Department of Clinical Physiology, Nuclear Medicine and PET and Cluster for Molecular Imaging, Rigshospitalet, University of Copenhagen, Copenhagen, Denmark; and
Department of Oncology, Rigshospitalet, University of Copenhagen, Copenhagen, Denmark.
J Nucl Med. 2018 Apr;59(4):596-602. doi: 10.2967/jnumed.117.195677. Epub 2017 Sep 1.

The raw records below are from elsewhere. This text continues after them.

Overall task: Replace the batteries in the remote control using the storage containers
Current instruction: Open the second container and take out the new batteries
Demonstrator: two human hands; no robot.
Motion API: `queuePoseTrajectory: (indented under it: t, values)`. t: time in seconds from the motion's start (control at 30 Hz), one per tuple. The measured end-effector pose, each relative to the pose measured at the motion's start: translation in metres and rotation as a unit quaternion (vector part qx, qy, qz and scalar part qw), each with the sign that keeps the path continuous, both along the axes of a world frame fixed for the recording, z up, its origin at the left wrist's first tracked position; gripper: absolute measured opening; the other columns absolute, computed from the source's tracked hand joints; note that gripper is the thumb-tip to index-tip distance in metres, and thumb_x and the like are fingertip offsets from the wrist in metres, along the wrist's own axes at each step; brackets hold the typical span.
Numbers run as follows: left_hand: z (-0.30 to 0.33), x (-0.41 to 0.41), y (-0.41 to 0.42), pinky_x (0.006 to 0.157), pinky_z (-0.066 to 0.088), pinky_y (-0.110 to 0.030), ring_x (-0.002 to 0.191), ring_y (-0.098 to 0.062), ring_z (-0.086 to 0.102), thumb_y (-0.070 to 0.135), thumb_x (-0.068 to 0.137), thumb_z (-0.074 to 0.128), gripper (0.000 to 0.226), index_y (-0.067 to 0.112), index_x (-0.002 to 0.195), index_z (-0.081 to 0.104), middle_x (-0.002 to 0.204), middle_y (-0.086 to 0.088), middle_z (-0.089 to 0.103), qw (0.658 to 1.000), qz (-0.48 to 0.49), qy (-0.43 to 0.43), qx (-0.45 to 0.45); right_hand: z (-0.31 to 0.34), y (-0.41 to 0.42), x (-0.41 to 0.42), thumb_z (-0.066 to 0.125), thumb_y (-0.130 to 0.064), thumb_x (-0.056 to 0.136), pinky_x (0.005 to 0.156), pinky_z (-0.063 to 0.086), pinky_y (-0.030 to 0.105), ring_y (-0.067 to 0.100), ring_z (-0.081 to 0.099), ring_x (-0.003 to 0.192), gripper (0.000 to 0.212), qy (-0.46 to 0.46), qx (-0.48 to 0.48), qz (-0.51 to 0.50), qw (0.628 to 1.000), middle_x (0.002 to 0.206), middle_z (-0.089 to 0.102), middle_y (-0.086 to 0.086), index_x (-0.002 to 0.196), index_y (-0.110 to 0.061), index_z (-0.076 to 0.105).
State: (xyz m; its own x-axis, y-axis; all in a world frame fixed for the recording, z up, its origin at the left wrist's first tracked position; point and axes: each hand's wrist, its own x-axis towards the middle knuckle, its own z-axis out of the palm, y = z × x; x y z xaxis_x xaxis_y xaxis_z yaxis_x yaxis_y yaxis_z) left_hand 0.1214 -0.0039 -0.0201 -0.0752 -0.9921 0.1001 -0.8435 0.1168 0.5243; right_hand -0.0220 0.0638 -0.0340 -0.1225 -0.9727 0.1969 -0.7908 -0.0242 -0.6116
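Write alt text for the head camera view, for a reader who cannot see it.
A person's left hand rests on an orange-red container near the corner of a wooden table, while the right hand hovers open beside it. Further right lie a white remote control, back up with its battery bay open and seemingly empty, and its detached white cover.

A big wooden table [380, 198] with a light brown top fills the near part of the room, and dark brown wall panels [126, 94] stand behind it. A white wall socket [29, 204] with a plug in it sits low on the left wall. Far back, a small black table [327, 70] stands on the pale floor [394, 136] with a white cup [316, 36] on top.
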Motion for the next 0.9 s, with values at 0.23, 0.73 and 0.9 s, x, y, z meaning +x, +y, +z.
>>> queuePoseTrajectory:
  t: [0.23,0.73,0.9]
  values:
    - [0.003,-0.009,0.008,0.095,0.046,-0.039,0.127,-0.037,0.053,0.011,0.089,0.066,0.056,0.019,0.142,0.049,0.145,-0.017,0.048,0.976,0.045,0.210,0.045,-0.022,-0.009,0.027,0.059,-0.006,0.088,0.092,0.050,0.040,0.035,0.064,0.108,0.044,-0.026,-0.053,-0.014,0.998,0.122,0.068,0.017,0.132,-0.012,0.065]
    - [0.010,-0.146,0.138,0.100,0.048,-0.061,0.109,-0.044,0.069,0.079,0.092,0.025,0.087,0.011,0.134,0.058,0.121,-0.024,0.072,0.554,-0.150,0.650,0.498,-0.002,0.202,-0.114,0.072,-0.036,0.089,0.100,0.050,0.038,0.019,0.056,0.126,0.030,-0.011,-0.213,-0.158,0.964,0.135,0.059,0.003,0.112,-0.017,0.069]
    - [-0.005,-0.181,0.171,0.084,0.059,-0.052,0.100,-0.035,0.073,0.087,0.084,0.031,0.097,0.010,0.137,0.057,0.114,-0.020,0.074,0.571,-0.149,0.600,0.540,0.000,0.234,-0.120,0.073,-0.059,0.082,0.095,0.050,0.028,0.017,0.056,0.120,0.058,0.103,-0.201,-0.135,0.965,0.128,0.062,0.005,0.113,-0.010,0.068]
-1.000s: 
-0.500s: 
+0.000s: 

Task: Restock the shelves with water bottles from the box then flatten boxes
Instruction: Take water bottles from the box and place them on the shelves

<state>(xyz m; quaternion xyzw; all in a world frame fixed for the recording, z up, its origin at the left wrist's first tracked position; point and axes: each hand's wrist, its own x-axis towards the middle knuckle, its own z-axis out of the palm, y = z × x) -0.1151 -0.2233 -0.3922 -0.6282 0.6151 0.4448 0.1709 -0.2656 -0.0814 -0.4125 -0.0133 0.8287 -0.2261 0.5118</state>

The aim of this study was to investigate the prognostic value of the quantitative assessment of skeletal tumor burden on bone scintigraphy (Bone Scan Index [BSI]) in patients who have advanced metastatic castration-resistant prostate cancer (mCRPC) and are receiving RaCl We hypothesized that the BSI can serve as a prognostic biomarker of overall survival (OS) and hematologic toxicity and as a tool for response assessment in patients with mCRPC treated with RaCl This study was a retrospective investigation of a Danish cohort of mCRPC patients who received RaCl therapy between March 2014 and October 2015 and for whom baseline bone scintigraphy was available. Bone scintigraphy studies were reviewed and graded according to the extent of disease. Furthermore, an automated BSI (EXINI Bone) was obtained for baseline scintigraphy studies and follow-up scans after 3 cycles as well as at the end of therapy. Clinical outcomes were OS and occurrence of hematologic toxicity of grades 2-5. Associations between the BSI and clinical outcomes were investigated in multivariate regression models including the visual assessment of bone scintigraphy and other relevant covariates. A total of 88 patients were included. The median number of completed RaCl cycles was 4, and 27 patients (31%) completed 6 cycles. The BSI was significantly associated with OS in the multivariate analysis; the median OS for patients with a BSI of greater than 5 was 8.2 mo, and the median OS for patients with a BSI of less than or equal to 5 was 15.0 mo (hazard ratio, 2.65 [95% confidence interval, 1.5-4.71]; = 0.001). Likewise, the baseline BSI was prognostic for the occurrence of hematologic toxicity; patients with a BSI of greater than 5 had an odds ratio of 3.02 (95% confidence interval, 1.2-7.8; = 0.02) for toxicity. The BSI declined during therapy in 44% of the patients who completed 3 cycles of RaCl ( = 52) and in 84% of the patients after the end of therapy ( = 32). There was no significant association between a change in the BSI during therapy and OS. The BSI is a promising biomarker for prognostication of OS and hematologic toxicity in late-stage mCRPC patients receiving RaCl Further prospective studies are needed to evaluate the potential of the BSI for response assessment in RaCl therapy.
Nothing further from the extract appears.